Under the business judgment rule, a court will not substitute its judgment for that of the board, and the board's decision will be upheld unless it cannot be attributed to any rational business purpose. See In re Walt Disney Co. Derivative Litig., 906 A.2d 27, 74 (Del. 2006) (en banc); Levine, 591 A.2d at 207. A board of directors' decision will be respected by the courts unless the directors are interested or lack independence relative to the decision, do not act in good faith, act in a manner that cannot be attributed to a rational business purpose, or reach their decision by a grossly negligent process that includes the failure to consider all material facts reasonably available. Brehm v. Eisner, 746 A.2d 244, 264 n. 66 (Del. 2000) (en banc). A shareholder who makes a demand concedes the disinterestedness and independence of a majority of the board to respond to the demand and waives any claim that demand is excused. See Grimes, 673 A.2d at 1219-20; Rales v. Blasband, 634 A.2d 927, 935 n. 12 (Del. 1993) ("Where a demand has actually been made, the stockholder making the demand concedes the independence and disinterestedness of a majority of the board to respond").
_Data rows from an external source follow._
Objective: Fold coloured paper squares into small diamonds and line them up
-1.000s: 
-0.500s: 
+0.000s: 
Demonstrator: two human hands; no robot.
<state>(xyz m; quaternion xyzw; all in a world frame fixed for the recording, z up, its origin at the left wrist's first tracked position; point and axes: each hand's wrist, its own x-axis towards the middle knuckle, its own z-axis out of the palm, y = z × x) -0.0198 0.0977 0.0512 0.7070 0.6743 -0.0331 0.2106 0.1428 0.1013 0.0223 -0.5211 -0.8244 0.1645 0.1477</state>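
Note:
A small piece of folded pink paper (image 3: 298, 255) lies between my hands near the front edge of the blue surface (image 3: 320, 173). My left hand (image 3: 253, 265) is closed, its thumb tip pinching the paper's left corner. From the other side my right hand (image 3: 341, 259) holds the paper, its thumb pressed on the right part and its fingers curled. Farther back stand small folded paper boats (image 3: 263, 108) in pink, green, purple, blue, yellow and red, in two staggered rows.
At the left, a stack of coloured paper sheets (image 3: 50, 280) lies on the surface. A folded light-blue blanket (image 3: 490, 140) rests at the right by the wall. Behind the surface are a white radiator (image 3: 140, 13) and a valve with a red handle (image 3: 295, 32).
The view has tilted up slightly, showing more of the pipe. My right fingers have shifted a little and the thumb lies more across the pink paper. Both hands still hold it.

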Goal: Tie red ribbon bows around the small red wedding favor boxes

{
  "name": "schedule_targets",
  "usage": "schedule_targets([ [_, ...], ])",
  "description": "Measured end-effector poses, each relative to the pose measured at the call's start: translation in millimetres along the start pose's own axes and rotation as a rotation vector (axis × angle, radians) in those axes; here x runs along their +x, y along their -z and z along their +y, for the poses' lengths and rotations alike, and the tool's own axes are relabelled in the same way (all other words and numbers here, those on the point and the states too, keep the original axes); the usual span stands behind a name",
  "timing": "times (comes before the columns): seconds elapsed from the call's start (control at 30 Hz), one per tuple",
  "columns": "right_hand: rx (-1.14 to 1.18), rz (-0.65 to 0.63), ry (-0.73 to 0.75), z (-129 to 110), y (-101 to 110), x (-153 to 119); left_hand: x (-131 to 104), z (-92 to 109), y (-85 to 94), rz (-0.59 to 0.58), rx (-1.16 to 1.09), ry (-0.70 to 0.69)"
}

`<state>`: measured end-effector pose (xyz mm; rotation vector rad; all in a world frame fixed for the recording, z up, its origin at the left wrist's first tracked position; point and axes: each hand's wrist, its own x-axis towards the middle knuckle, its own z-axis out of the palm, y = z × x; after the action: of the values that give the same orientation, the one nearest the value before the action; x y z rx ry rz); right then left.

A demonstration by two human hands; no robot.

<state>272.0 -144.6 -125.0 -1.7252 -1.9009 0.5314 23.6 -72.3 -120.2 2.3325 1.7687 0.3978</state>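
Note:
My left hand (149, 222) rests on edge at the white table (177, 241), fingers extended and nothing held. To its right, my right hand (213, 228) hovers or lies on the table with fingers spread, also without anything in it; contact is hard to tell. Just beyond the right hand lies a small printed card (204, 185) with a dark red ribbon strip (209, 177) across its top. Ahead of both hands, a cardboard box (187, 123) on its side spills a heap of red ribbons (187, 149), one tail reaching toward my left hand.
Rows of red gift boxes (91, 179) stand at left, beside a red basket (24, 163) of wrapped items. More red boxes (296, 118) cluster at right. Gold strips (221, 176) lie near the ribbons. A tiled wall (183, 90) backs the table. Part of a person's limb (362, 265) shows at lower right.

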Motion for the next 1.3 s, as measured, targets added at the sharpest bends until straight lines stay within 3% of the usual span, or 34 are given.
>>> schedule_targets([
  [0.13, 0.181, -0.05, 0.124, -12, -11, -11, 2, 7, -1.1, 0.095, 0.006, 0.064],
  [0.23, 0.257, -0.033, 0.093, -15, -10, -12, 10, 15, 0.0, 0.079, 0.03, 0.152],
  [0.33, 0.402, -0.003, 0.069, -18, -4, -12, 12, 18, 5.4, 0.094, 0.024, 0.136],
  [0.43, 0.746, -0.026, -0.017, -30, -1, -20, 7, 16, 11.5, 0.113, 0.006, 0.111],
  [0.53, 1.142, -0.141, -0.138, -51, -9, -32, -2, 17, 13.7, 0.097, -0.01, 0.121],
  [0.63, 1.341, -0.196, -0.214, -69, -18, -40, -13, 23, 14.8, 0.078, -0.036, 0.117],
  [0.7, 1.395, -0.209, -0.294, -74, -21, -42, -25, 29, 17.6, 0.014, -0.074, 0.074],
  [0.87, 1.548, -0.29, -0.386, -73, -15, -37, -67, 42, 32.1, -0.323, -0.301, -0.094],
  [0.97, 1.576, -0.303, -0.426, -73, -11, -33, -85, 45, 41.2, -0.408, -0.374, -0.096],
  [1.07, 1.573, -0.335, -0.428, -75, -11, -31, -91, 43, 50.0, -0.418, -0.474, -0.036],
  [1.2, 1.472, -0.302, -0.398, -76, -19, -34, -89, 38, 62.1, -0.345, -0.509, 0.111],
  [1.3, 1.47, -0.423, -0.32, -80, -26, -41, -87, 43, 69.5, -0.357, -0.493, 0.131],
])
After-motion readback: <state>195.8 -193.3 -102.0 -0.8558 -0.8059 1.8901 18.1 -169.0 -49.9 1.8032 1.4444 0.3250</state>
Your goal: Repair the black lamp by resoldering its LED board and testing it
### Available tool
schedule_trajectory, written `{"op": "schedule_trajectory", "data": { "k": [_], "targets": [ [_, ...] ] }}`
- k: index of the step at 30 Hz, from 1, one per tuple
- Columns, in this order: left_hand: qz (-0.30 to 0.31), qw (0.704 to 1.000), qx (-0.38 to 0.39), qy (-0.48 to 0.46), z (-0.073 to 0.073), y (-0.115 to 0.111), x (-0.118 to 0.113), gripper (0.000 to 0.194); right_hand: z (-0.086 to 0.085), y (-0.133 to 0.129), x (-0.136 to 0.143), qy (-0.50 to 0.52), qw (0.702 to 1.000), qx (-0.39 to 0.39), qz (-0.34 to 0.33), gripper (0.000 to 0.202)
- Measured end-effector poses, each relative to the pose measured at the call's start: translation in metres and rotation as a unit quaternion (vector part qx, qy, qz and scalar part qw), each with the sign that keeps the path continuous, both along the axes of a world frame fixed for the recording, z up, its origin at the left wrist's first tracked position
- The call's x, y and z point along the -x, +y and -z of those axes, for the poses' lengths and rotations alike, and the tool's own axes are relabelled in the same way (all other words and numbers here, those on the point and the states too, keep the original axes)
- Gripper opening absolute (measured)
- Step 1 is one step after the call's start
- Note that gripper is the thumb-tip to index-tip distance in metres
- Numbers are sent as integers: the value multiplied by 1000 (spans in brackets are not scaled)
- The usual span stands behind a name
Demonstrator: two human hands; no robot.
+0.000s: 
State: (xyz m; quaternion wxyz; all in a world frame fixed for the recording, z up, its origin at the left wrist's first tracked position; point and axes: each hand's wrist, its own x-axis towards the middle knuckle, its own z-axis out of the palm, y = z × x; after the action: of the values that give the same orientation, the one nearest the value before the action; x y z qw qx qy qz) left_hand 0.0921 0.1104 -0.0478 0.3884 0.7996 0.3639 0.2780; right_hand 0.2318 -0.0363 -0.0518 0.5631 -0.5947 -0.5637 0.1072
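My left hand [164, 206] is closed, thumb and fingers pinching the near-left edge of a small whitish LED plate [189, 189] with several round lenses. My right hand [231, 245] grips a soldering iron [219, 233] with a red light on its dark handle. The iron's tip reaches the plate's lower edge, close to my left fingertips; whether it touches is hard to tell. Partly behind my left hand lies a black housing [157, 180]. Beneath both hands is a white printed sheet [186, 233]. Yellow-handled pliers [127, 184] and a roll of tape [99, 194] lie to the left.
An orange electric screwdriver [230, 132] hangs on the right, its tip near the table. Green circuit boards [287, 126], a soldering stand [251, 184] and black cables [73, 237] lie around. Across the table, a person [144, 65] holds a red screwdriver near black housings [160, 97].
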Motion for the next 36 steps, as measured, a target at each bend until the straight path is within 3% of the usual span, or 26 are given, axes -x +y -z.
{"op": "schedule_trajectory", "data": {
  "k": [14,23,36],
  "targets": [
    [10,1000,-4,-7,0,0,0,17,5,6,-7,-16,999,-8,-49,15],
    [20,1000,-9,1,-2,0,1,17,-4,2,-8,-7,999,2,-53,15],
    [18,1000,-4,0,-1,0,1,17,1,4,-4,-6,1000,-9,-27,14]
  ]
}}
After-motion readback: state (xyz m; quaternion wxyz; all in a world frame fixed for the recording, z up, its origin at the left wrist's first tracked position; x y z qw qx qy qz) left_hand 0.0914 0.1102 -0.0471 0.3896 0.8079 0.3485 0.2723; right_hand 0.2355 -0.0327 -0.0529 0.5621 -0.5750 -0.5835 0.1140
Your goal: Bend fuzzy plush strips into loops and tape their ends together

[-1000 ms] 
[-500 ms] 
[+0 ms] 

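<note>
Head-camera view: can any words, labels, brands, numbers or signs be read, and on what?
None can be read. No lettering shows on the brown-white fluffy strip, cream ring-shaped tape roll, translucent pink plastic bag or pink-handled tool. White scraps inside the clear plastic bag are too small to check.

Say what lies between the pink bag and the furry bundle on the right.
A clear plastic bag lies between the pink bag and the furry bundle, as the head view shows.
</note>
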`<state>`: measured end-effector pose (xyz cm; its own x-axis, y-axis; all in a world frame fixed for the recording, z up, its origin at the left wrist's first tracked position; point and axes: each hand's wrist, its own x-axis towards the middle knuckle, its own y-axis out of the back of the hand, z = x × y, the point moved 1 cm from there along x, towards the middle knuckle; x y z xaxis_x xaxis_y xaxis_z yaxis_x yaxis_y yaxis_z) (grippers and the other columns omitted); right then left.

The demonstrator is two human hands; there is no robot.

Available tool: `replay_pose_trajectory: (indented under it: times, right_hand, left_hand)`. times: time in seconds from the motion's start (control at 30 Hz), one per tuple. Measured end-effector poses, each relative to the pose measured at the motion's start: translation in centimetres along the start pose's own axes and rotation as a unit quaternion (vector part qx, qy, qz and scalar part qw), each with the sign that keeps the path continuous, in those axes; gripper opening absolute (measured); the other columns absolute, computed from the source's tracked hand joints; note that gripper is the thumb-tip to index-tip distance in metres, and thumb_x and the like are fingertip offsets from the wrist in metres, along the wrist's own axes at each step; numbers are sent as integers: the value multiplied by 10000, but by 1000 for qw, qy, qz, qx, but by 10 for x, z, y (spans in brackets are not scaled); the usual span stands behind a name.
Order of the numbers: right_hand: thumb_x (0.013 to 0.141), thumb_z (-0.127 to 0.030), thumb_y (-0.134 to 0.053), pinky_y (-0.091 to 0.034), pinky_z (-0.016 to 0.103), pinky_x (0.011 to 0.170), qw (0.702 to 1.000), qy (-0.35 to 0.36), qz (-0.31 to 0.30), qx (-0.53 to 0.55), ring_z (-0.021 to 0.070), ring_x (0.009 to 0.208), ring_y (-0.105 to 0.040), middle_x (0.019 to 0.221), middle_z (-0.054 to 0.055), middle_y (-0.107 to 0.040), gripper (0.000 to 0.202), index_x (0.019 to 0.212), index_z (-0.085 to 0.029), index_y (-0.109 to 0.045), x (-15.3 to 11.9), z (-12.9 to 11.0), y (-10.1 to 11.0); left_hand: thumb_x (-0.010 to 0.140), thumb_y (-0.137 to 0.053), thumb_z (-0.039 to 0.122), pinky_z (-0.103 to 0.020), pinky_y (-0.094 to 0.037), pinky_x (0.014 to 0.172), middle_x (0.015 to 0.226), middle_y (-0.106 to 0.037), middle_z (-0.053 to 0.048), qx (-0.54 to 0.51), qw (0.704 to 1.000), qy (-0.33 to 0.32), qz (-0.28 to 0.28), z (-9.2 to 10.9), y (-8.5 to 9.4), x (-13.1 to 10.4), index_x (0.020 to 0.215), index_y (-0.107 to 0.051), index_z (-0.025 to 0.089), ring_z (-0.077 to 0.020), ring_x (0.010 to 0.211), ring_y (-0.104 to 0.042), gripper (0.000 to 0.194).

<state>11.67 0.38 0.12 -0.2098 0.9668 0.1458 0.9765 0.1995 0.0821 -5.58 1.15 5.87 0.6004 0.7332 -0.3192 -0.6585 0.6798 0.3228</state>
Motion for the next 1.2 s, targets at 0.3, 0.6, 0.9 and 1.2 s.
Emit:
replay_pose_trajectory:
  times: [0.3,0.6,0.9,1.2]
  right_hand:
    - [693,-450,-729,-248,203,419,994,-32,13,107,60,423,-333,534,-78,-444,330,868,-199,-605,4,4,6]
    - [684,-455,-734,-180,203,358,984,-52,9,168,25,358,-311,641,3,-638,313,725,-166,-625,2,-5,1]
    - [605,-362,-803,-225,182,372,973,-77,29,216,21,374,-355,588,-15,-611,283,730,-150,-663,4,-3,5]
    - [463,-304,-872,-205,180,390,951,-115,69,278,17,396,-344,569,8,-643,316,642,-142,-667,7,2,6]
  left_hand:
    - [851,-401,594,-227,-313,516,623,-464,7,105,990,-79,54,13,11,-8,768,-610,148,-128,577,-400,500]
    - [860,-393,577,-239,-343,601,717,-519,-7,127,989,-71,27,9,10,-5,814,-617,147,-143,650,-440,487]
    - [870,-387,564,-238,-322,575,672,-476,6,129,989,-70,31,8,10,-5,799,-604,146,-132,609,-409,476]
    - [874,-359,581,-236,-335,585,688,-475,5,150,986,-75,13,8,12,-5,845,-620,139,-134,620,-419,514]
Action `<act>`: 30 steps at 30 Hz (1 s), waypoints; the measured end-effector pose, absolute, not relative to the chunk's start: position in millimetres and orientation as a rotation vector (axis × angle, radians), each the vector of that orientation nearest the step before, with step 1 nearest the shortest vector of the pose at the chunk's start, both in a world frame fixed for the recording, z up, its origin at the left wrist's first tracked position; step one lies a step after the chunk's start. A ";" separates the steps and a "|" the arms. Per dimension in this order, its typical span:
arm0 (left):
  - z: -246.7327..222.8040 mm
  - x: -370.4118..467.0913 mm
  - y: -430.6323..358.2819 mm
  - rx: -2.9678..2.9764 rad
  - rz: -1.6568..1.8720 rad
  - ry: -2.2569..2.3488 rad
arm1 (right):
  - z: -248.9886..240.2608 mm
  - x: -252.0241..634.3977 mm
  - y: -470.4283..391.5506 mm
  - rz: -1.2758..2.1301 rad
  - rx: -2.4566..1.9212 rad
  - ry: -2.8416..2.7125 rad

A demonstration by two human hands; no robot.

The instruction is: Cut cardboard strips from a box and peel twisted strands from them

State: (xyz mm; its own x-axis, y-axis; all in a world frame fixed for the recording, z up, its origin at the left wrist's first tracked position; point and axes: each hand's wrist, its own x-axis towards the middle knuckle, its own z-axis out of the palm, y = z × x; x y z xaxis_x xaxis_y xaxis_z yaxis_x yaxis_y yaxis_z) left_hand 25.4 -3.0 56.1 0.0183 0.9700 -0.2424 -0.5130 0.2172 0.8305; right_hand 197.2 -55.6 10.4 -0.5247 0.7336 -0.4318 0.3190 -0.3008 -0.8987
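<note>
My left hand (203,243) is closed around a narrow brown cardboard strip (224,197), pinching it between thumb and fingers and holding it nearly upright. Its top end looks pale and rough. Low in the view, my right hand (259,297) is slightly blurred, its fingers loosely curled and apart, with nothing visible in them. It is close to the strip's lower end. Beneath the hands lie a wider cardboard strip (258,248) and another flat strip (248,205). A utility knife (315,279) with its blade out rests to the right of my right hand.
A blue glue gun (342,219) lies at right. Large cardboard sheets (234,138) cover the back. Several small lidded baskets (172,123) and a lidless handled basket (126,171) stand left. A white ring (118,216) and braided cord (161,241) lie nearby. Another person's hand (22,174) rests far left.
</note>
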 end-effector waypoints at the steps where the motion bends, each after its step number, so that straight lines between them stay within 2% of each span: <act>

Where a shareholder's complaint is predicated on the wrongful refusal of her demand, the only issue for a trial court to determine is the application of the business judgment rule to the board's refusal of the shareholder's demand. See Levine, 591 A.2d at 212-13 (Del. 1991). The only relevant question is whether the directors acted in an informed manner and with due care, and in a good faith belief that their action was in the best interest of the corporation. See id. at 198.

ANALYSIS

To withstand a motion to dismiss under Rule 23.1, the plaintiff must allege particular facts which support a reasonable doubt that the board's refusal of demand is entitled to the presumption of the business judgment rule and that the board's refusal of the shareholder's demand was not made in an informed manner, with due care, and in a good faith belief that refusing to pursue the litigation demanded was in the best interest of the corporation. Furman's complaint fails to allege any such facts. See Scattered Corp. v. Chicago Stock Exch., Inc., 701 A.2d 70, 77 (Del. 1997) ("A plaintiff's standing to sue in a derivative suit . . . must be determined on the basis of the well-pleaded allegations of the complaint"). In her complaint, Furman makes the following allegations regarding the rejection of her demand:

81. The Board's failure to act on Plaintiff's demand, and its implicit rejection of Plaintiff's demand, was not the subject of reasonable business judgment nor in the best interests of the Company. Instead, the demand was wrongfully refused, in bad faith and in an uninformed manner, without adequate investigation and analysis.
82. Furthermore, despite the Board's actual knowledge of the claims asserted by Plaintiff since at least 2001 when the Board reported the financial impact of adjudicated claims against the Company, the Board has failed to seek to recover on behalf of Wal-Mart for any of the wrongdoing alleged. There is no rational business purpose for the Board's failure to take any action on behalf of the Company for such a long period of time.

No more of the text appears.